Thursday, June 18, 2020

Maximus



Maximus Aurelius Callaway

(Yeah, I know—doesn’t exactly fit in the bun, does it?)
I will call him Maximus to his face and ignore the Mavrik. Mavrik sounds like something you clear up with a shot. “Yeah, well, he’s not sure how he got the Mavrik; Doc says it’s going around.”
Today I shot 36 on the front nine and added the first two pars on the back. Made me feel good, of course, but it was the visit to yesterday that made it important and much more relevant. Yesterday: A time when shooting a low score was expected and 80s left you wanting to punt a small dog. (Okay, before you start in on me about the small dog thing, it’s a figure of speech. Get over it.)
I attribute the scoring to the arrow, not the Indian … Shit, I’m not even sure I can say that now. Hold on while I think of another analogy. Fuck it! I bought a driver after demo-ing it, and believed it would improve my game.
Now, Coach would say, “It’s not the arrow …” (listen to the un-pc echo). And you bet your backswing Fred would say, “It ain’t the club, Raggio.” And I would have to stand there like a freshly admonished juvenile, head bowed down, muttering under my breath.
AHA!!!
All that changed. It was as if history changed! I actually did get lucky with Marion Goins in the back of my ‘56 Chevy during Doctor No!

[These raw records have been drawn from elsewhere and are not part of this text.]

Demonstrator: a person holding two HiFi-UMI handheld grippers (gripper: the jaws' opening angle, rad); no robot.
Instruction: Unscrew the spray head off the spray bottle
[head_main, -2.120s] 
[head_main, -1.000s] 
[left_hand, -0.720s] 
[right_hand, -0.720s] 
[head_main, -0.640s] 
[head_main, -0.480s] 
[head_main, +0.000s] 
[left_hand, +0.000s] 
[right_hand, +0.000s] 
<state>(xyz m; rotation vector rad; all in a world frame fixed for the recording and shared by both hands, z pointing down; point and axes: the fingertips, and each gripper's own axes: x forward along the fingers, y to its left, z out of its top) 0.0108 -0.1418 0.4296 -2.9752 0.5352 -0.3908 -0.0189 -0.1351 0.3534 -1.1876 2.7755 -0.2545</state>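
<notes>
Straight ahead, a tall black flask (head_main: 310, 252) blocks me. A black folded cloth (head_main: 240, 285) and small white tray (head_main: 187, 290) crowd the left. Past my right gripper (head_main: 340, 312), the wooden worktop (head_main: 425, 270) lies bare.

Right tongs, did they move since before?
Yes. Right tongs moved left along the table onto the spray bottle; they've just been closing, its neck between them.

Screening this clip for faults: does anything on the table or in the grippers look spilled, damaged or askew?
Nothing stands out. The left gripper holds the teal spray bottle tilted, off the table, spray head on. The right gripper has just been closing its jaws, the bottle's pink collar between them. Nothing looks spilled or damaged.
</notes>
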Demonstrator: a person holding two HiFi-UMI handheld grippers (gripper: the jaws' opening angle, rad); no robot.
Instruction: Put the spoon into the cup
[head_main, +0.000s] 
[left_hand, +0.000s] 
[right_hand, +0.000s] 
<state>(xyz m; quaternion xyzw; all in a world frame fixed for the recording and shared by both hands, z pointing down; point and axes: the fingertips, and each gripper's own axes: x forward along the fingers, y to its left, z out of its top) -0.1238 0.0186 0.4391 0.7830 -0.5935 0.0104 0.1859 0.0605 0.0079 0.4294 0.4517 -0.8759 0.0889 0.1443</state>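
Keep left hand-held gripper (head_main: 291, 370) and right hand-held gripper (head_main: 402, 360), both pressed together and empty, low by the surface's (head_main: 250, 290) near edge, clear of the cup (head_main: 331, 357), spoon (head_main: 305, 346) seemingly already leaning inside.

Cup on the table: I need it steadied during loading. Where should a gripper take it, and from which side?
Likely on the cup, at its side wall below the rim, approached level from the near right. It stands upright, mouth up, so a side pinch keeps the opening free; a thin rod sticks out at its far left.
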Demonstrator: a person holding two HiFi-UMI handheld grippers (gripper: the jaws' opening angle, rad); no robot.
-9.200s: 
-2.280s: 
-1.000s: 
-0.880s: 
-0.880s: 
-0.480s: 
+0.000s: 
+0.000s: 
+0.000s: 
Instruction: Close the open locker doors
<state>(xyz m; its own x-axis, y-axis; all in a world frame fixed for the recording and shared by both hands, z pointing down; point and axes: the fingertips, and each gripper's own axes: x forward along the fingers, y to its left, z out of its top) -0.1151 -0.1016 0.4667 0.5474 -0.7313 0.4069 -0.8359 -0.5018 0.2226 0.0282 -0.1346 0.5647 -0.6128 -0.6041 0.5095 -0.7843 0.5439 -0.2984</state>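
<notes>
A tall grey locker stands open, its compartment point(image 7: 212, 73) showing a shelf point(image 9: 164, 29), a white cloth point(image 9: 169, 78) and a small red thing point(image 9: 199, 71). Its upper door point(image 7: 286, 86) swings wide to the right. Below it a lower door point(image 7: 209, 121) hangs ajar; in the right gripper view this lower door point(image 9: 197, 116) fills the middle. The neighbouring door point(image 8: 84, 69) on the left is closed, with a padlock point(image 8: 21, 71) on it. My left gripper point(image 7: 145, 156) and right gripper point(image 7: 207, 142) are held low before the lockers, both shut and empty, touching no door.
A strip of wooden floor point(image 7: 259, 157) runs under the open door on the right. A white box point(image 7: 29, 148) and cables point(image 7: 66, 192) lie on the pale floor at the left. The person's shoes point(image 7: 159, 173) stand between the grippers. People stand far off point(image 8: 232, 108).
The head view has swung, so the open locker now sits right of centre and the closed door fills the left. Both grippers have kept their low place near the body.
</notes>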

Enter Frank, enter Maximus Aurelius Callaway! 
Frank: So I just got in the new Mavrik demo.
Raggio: Not interested, Frank, don’t go there.
Frank: You should check it out. I’m calling in sick to play with it today.
Raggio: Frank, I have a row of drivers in my garage I  have to walk by every time I pull into the garage. They remind me, “It’s not the arr …”
Frank: Don’t go there.
Raggio: I have a Titleist driver I paid an obscene price for, and that doesn’t include the “special” shaft I bought to go with it. Now it just sits there in that cocky lean and whispers “Plebe!” every time I walk by!
Frank: Try it. You want to try it?
Raggio: Wha … Am I speaking Chinese here?
Frank: We don’t get left-handed demos much; you should try it. I’ll wait. 
Raggio: Give me the damn thing, you … drug dealer!

That was Monday.

First tee. I’m nervous because I actually left my driver in the car and replaced it with a Mavrik! It feels good to swing, and may I say nearly pretty … an observation from my feminine side, no doubt.

With nothing to lose, I swing the Mavrik. It would be difficult to explain the feeling off the face, the sound of the contact, and the obvious acceleration that followed. Had I still been a smoker, I’d have had the “one after.”

And so it went … and went and went. I hit drives I heretofore hadn’t imagined I could reach. On hole four I was down in the flats. Even when I didn’t make the best contact, the ball was where my “good” drive was with my old driver. 

This is different. This changes everything. There are witnesses! The length was obvious and the accuracy was clearly another benefit.

I bought it.

This changes everything. I have a new driver. His name is Maximus … for good reason!